**TRY IT:** Exactly as written, print the lines from the top of the listing through the line containing "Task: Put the"; include no pictures.

**RECORDED INFORMATION:**
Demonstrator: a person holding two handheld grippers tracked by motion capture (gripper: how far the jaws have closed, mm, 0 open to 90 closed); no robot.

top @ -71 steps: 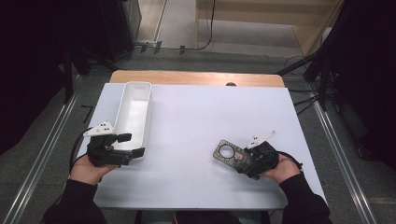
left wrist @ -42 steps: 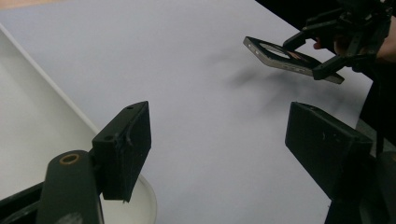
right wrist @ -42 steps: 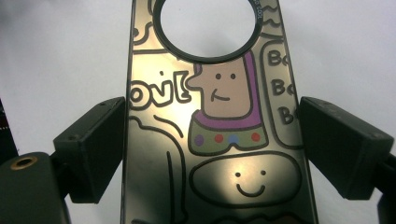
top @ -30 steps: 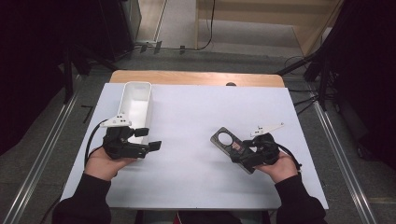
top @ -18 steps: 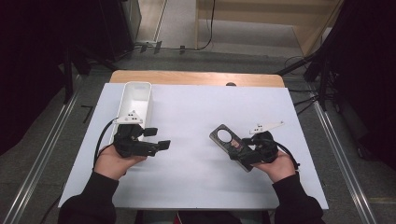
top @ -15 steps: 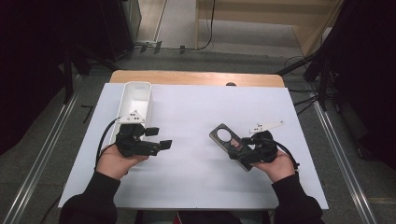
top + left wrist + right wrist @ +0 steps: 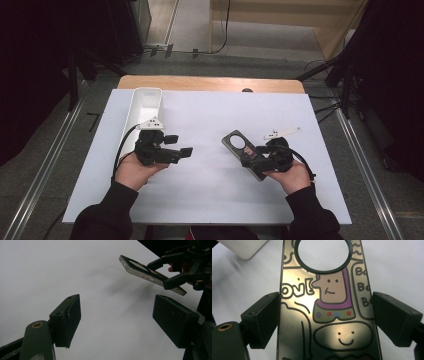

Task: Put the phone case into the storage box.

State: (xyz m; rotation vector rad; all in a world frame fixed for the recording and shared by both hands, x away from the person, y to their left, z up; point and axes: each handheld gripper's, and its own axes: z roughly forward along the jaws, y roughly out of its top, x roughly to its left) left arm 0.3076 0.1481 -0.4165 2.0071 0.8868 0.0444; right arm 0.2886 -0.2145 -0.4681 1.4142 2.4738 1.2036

**PROBLEM SOLUTION:**
Demonstrator: a person holding two handheld grippers tracked by motion capture (gripper: how far the jaws have closed, mm, 0 open to 90 closed); no robot.

top @ -71 steps: 
left wrist @ -42 steps: 
right wrist @ -42 steps: 
top @ -30 steps: 
top @ -18 steps: 
top @ -15 steps: 
top + left wrist + right wrist @ +0 steps: 

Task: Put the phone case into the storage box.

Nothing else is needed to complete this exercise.